Overview
Setting up a production-ready GKE cluster with Terraform requires more than just a google_container_cluster resource. This post walks through the full setup including VPC, subnet, node pools, and security configurations.
VPC and Networking
Before creating the cluster, we need a properly configured VPC with secondary ranges for pods and services.
resource "google_compute_network" "main" {
name = "main-vpc"
auto_create_subnetworks = false
}
resource "google_compute_subnetwork" "gke" {
name = "gke-subnet"
ip_cidr_range = "10.0.0.0/20"
network = google_compute_network.main.id
secondary_ip_range {
range_name = "pods"
ip_cidr_range = "10.4.0.0/14"
}
secondary_ip_range {
range_name = "services"
ip_cidr_range = "10.8.0.0/20"
}
}
Cluster Configuration
The cluster itself should use private nodes, workload identity, and a release channel for automatic upgrades.

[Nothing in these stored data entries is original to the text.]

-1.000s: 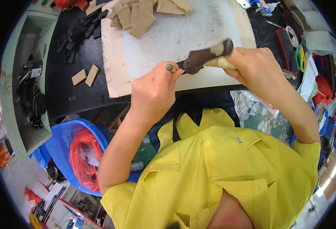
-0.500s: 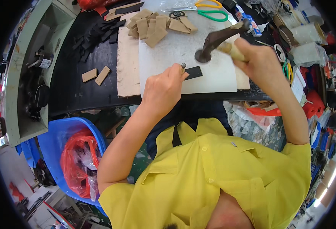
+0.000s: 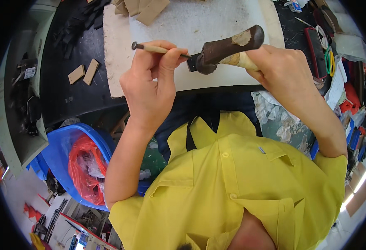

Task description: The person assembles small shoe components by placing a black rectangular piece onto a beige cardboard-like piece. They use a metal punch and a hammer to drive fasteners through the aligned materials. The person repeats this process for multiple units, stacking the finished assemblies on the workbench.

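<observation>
My left hand (image 3: 149,81) pinches a hand punch (image 3: 156,49), a slim metal rod with a pale wrapped middle. The punch lies almost level, its tip pointing right at a small black strip (image 3: 192,66). Whether tip and strip touch I cannot tell. My right hand (image 3: 280,68) grips a hammer (image 3: 230,48) by its pale handle. The dark hammer head partly covers the strip's right end. Under both hands is a white board (image 3: 191,25) on a thicker beige board (image 3: 115,66). Two tan pieces (image 3: 91,71) with small holes rest on the black table, left of the boards.
Tan strips (image 3: 153,11) are piled at the boards' far edge, and black strips (image 3: 68,41) at the far left. A blue tub (image 3: 95,135) with red plastic bags stands below the table's left. Cords, a dark red case (image 3: 315,52) and scissors handles (image 3: 329,58) lie right.
The punch has tipped from upright to nearly level in my left hand. The hammer has come left and nearer, over the black strip. The view has shifted, cutting off the scissors at the top.
</observation>
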`<action>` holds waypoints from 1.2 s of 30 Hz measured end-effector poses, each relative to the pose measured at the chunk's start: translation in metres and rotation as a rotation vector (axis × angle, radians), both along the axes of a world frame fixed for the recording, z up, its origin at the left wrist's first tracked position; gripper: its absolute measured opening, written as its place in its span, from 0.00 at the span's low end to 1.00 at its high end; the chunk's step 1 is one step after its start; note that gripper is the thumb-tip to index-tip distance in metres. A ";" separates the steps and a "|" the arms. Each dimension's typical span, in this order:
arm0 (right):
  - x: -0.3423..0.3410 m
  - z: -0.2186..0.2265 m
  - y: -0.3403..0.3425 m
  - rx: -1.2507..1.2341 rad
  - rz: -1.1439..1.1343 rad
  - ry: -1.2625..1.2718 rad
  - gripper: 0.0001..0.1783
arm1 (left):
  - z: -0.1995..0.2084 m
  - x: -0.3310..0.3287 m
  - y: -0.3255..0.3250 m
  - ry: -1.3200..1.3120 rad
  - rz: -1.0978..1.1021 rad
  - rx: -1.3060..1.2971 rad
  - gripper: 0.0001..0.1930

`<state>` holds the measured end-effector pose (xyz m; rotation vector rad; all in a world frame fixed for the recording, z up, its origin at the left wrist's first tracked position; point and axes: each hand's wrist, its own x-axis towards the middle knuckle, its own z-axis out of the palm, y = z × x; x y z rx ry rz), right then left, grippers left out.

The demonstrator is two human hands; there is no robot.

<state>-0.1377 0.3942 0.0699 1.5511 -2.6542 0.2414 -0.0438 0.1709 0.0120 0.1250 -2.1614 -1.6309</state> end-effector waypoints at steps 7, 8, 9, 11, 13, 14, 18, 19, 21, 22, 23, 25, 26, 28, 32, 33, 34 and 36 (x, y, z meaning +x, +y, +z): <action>-0.001 0.006 0.000 0.013 0.002 -0.061 0.13 | 0.004 -0.006 -0.002 -0.128 -0.066 -0.044 0.06; -0.002 0.007 0.000 0.017 0.007 -0.059 0.14 | 0.005 -0.006 -0.002 -0.135 -0.068 -0.042 0.06; -0.002 0.007 0.001 0.021 0.012 -0.057 0.14 | 0.003 -0.006 -0.002 -0.117 -0.055 -0.005 0.05; -0.002 0.007 0.000 0.018 0.010 -0.068 0.14 | -0.001 -0.008 -0.002 -0.075 -0.027 0.068 0.03; -0.002 0.007 0.000 0.014 0.006 -0.077 0.14 | -0.007 -0.006 -0.004 -0.033 -0.044 -0.090 0.04; -0.002 0.006 0.000 0.012 0.003 -0.079 0.14 | -0.008 -0.007 -0.005 -0.010 -0.054 -0.168 0.05; -0.001 0.001 0.002 -0.015 -0.001 -0.077 0.14 | -0.004 -0.009 -0.003 0.054 -0.060 -0.413 0.06; -0.002 0.001 0.002 -0.025 0.001 -0.090 0.14 | -0.003 -0.010 -0.001 0.080 -0.056 -0.436 0.06; -0.004 0.002 0.004 -0.045 0.007 -0.116 0.14 | 0.000 -0.009 0.001 0.087 -0.057 -0.490 0.07; -0.009 0.005 0.005 -0.051 -0.012 -0.108 0.13 | 0.004 -0.010 0.001 0.074 -0.062 -0.522 0.07; -0.016 0.008 0.008 -0.057 -0.030 -0.100 0.13 | 0.008 -0.010 0.002 0.061 -0.067 -0.553 0.08; -0.025 0.025 0.006 -0.084 -0.119 -0.052 0.11 | 0.010 -0.009 0.004 0.092 -0.074 -0.615 0.07; -0.028 0.042 0.000 -0.223 -0.156 -0.074 0.11 | 0.005 -0.007 0.003 0.095 -0.067 -0.646 0.06; -0.021 0.087 -0.009 -0.578 -0.299 -0.243 0.12 | 0.005 -0.007 0.005 0.067 -0.070 -0.667 0.06; -0.040 0.090 0.000 -0.910 0.037 -0.159 0.10 | 0.011 -0.012 0.007 0.088 -0.114 -0.667 0.08; -0.045 0.075 0.002 -0.597 -0.033 0.058 0.08 | 0.013 -0.016 0.006 0.097 -0.111 -0.699 0.08; -0.044 0.057 0.003 -0.299 -0.063 0.282 0.09 | 0.011 -0.015 0.005 0.091 -0.119 -0.723 0.08; -0.043 0.051 0.010 -0.066 -0.269 0.115 0.12 | 0.011 -0.010 0.005 0.105 -0.119 -0.773 0.08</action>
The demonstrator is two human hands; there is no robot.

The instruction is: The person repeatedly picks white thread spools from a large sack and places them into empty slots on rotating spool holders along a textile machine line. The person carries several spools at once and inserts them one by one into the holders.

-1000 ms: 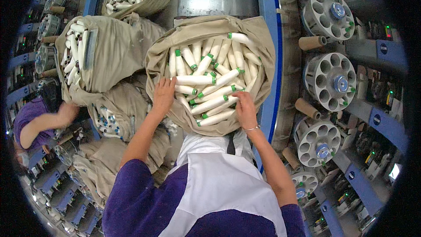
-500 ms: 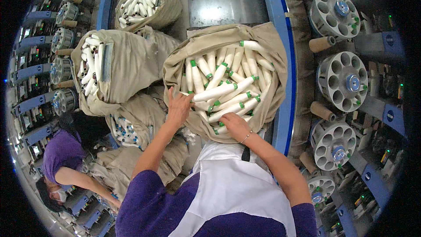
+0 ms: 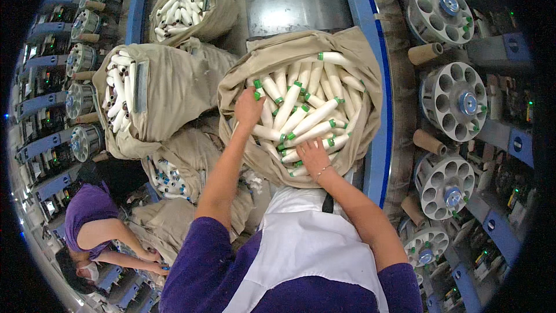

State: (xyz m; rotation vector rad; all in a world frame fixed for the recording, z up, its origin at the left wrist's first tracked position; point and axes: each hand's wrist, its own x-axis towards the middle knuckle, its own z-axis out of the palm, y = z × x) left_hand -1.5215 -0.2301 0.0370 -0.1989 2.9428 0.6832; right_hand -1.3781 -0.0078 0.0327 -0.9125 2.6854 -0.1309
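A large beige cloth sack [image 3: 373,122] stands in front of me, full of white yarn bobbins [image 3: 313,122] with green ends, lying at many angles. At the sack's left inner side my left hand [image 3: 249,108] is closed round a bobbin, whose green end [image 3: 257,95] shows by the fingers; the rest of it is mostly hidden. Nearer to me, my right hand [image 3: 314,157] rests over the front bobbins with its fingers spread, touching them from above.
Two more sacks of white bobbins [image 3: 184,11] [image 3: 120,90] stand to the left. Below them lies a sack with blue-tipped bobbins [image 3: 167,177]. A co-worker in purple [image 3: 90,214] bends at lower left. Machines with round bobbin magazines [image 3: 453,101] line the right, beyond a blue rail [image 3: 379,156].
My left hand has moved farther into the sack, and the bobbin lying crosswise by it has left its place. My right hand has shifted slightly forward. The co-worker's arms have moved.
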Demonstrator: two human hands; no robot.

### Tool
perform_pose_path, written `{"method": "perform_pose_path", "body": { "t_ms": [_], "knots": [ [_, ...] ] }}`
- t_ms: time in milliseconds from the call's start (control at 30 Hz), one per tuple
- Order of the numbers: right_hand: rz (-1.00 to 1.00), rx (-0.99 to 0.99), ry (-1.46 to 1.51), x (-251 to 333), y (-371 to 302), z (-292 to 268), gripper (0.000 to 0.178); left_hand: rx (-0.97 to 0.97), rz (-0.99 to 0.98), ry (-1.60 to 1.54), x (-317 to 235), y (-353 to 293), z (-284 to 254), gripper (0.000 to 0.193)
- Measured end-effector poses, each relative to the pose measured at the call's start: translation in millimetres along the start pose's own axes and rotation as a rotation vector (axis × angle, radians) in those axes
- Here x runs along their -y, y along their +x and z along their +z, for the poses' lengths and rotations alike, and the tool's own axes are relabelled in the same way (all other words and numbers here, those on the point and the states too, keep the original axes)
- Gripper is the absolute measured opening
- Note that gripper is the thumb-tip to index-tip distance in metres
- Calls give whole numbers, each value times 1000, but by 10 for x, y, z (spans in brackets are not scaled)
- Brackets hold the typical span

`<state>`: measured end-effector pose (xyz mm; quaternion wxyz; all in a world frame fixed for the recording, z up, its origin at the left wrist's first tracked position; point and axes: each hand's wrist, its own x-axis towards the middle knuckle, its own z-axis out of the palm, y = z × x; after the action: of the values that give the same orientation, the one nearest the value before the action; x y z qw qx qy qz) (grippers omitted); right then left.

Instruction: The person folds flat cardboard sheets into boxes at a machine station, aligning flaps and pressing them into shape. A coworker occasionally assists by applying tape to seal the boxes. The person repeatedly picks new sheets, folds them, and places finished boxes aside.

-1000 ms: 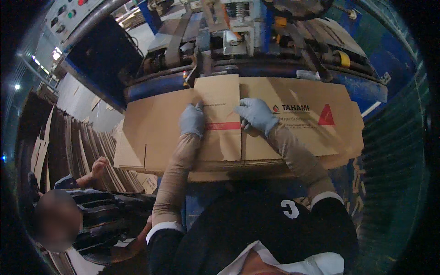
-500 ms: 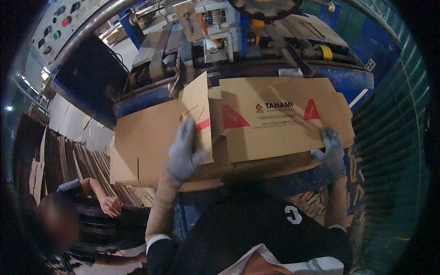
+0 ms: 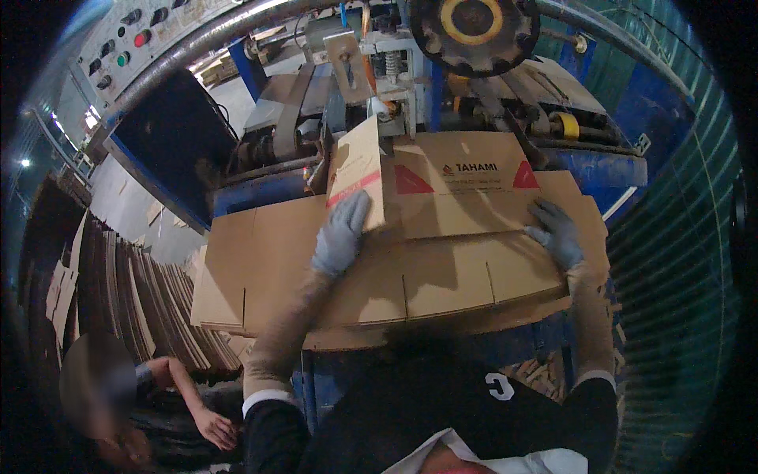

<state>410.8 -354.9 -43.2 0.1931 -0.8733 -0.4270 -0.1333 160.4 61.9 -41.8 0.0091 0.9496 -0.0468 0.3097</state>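
Observation:
A folded brown cardboard box blank [image 3: 466,213] with red shapes and dark print lies partly inside the machine in front of me. On its left side a narrow panel [image 3: 359,170] with a red stripe stands tilted up. My left hand [image 3: 342,231], in a grey glove, presses stretched fingers against that panel's near part. At the blank's right edge rests my right hand [image 3: 557,233], also gloved, its fingers spread and thumb apart. Beneath lies a stack of flat cardboard blanks [image 3: 446,272] with slots cut in their near edge.
The blue machine [image 3: 588,158] has a black handwheel [image 3: 472,28], rollers and belts beyond the blank. A control panel [image 3: 134,47] with buttons is at upper left. Stacked cardboard [image 3: 142,292] and another person's arm [image 3: 185,387] are at left. Green corrugated sheeting [image 3: 671,300] borders the right.
Both hands and the box blank have moved away from me, farther into the machine, uncovering the slotted stack beneath. The other person's arm at left has lowered.

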Motion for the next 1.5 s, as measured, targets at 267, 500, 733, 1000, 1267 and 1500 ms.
{"method": "perform_pose_path", "body": {
  "t_ms": [267, 500, 733, 1000, 1267, 1500],
  "knots": [
    [80, -114, -99, -16, 818, 499, 39, -63, -359, 229, 448, 667, 416, 55],
    [58, -239, -113, 313, 451, 107, 41, -338, -522, 76, 39, -48, -47, 85],
    [821, -475, -336, 90, -1219, 51, 53, -622, -1263, -180, -57, -1832, -1081, 65],
    [271, 53, -214, -265, -780, 68, 34, -286, -1326, 557, 220, -2260, -819, 38],
    [179, 403, -116, 1108, 1120, 614, 79, -1329, -1505, -781, 169, -2166, -1375, 44],
    [51, 104, 58, 1330, 453, 91, 69, -1486, -1273, -1060, 127, -2160, -1619, 51]
  ]
}}
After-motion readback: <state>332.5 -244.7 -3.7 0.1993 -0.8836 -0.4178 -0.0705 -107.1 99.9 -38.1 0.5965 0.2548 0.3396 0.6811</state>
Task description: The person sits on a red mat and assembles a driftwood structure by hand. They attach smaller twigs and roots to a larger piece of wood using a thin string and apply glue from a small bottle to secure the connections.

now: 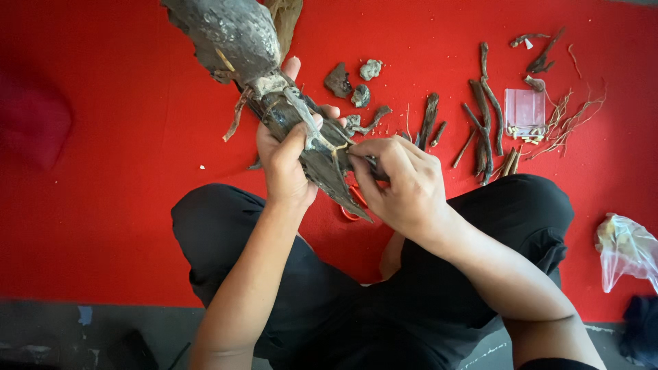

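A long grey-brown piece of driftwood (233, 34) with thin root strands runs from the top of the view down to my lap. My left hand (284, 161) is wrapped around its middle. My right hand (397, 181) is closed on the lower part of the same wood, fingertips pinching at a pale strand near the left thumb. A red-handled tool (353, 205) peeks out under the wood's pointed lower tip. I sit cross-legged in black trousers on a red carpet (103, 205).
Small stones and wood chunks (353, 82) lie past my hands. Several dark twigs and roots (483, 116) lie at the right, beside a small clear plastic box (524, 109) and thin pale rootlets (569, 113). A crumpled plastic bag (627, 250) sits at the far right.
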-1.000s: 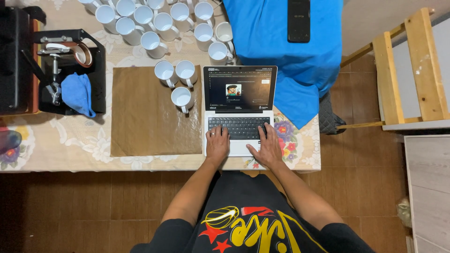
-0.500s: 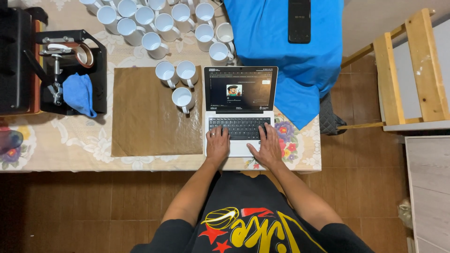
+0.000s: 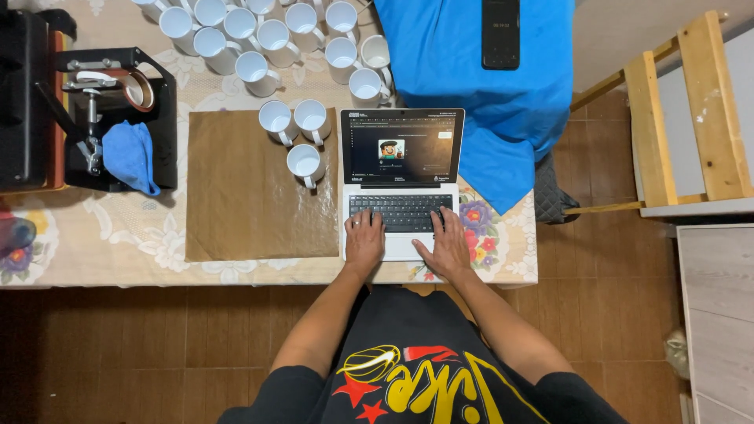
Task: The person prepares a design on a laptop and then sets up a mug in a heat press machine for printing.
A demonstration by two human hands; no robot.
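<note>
Laptop (image 3: 401, 184) keyboard under both hands, fingers seemingly touching keys.

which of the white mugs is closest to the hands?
The lone mug just left of the laptop, below the pair of mugs. It stands nearest the left hand; all other mugs sit farther up the table.

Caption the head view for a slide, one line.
Both hands, left hand and right hand, rest on an open silver laptop beside white ceramic mugs.
</note>
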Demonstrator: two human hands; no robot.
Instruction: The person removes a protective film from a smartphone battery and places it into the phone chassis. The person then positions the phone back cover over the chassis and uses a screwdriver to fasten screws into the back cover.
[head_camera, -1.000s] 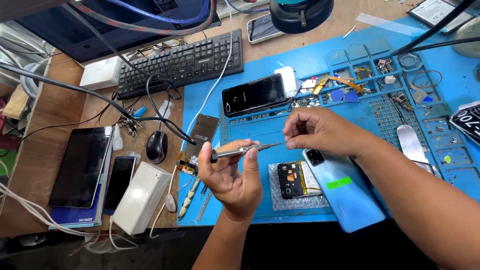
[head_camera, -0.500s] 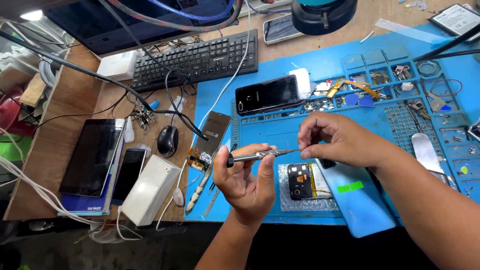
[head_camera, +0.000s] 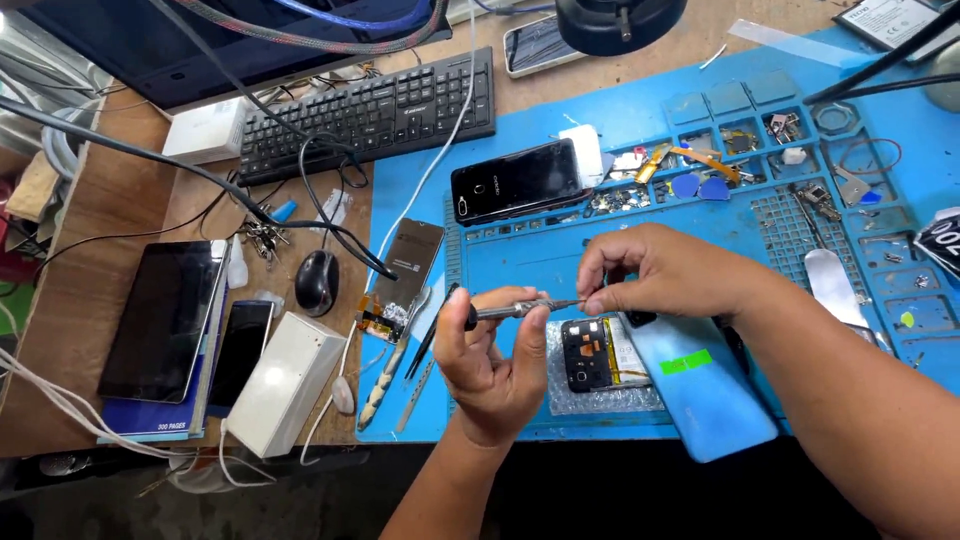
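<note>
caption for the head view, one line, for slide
Left hand holds a small screwdriver while the right hand pinches its tip above an opened phone on a blue repair mat.

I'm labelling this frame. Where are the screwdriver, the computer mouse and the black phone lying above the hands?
screwdriver (head_camera: 510, 311), head view, on its metal shaft between the hands.
mouse (head_camera: 316, 282), head view, on its back.
black phone (head_camera: 515, 180), head view, mid screen.
</note>
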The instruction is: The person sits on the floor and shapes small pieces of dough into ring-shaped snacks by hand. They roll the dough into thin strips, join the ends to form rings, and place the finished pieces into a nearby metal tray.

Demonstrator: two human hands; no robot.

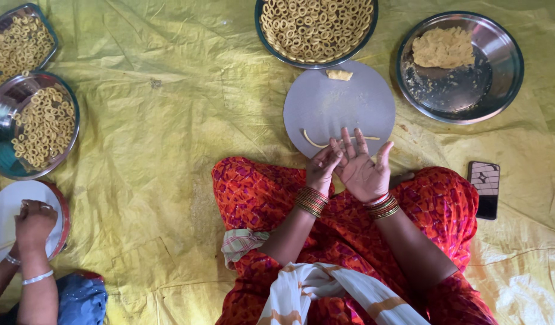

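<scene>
The person sits cross-legged on a yellow plastic sheet [169, 120] spread over the floor, in an orange-red patterned garment, bangles on both wrists. The right hand [364, 168] is turned palm up, fingers [348, 144] spread apart and holding nothing that I can see, hovering over the near edge of a round grey board [349, 99]. The left hand [322, 167] presses against it from the side, its fingers together and touching the right palm; whether a bit of dough lies between them I cannot tell. On the board, just beyond the fingertips, lies a thin rolled dough strand [313, 142], curved at its left end, and a small dough lump [339, 74] sits at the far edge. Beyond the board stands a steel plate [316, 27] packed with small dough rings. To the right of it a larger steel plate [488, 90] carries a mass of yellow dough [443, 48] at its far side. A dark phone [484, 188] lies on the sheet by the person's right knee. At the left, two more steel plates of rings [39, 123] sit on the sheet, and another person's hand [31, 224] rests on a white round board [3, 207].
</scene>
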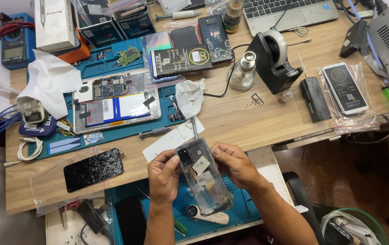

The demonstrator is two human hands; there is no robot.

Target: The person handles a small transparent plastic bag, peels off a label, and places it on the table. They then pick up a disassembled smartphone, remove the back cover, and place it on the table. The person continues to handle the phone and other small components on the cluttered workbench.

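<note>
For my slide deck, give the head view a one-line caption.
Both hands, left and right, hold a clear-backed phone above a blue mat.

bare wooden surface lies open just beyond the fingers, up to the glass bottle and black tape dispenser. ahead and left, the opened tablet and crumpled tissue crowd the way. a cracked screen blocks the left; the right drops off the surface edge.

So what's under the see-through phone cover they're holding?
Under the clear cover, held by the left hand and right hand, lies a blue mat and a white tool; more is hidden.
</note>
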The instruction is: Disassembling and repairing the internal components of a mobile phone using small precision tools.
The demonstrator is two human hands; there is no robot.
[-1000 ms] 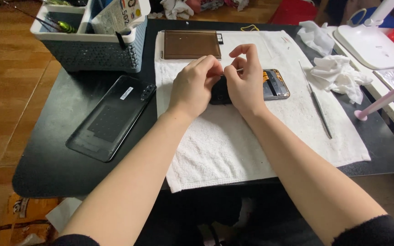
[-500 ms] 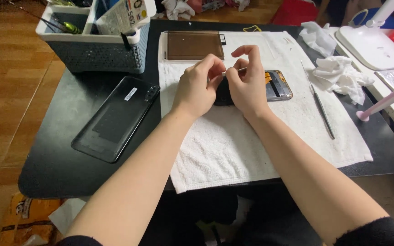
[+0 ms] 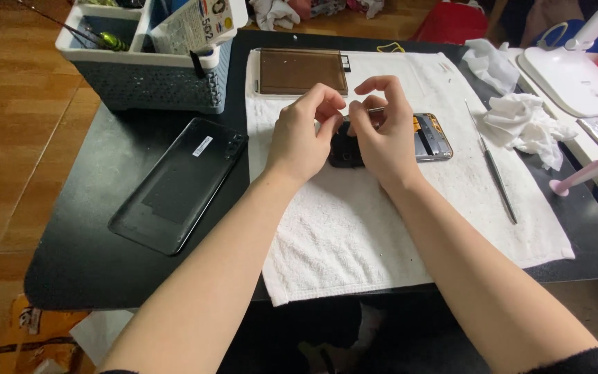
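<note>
Both hands are working over an opened phone (image 3: 429,137) that is lying on a white towel (image 3: 382,228), spread across a black table (image 3: 77,263). The left hand (image 3: 304,135) is resting on the phone's near left end, its fingers curling in, thumb and forefinger pinching toward the other hand. I cannot tell whether anything is caught in that pinch. The right hand (image 3: 381,131) is sitting just beside it, almost touching, and is pinching a thin metal tool (image 3: 375,109) between thumb and forefinger; only a short bit of the tool is showing, pointing toward the left hand. The hands are covering most of the phone, so only its right end, with orange and dark inner parts, is showing.

To the left of the towel a black back cover (image 3: 178,183) is lying flat on the table. Behind the hands, at the towel's far edge, a brown translucent tray (image 3: 302,70) is sitting. A grey basket (image 3: 160,79) with tools and a paper packet is standing at the table's far left corner. To the right of the phone a long thin probe (image 3: 496,173) is lying on the towel, and crumpled tissues (image 3: 520,121) are piling just beyond it. A white lamp base (image 3: 572,79) is standing at the far right.
</note>
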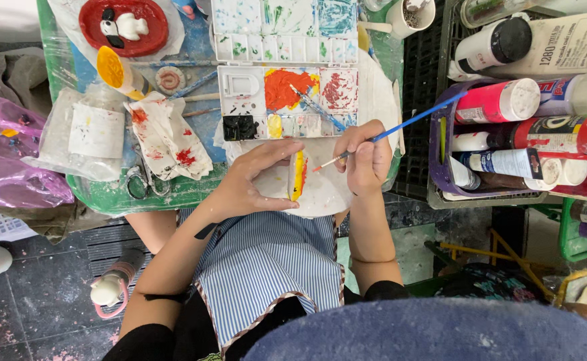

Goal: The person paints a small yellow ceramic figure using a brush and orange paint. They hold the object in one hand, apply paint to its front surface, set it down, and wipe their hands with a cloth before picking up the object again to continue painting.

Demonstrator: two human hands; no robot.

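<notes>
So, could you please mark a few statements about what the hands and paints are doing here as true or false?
1. The right hand holds a blue-handled brush. True.
2. The left hand holds a pair of scissors. False: it steadies a small yellow and red piece; the scissors lie on the green tray.
3. The open paint palette shows a large orange patch. True.
4. The paint bottles stand upright on the floor. False: they lie on their sides in a purple basket.
5. A second brush rests on the palette. True.
</notes>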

resource "google_container_cluster" "primary" {
name = "primary-cluster"
location = "us-central1"
network = google_compute_network.main.id
subnetwork = google_compute_subnetwork.gke.id
private_cluster_config {
enable_private_nodes = true
master_ipv4_cidr_block = "172.16.0.0/28"
}
workload_identity_config {
workload_pool = "${var.project_id}.svc.id.goog"
}
release_channel {
channel = "REGULAR"
}
remove_default_node_pool = true
initial_node_count = 1
}
What’s Next
In the next post, we’ll cover setting up monitoring with Prometheus and Grafana on this cluster.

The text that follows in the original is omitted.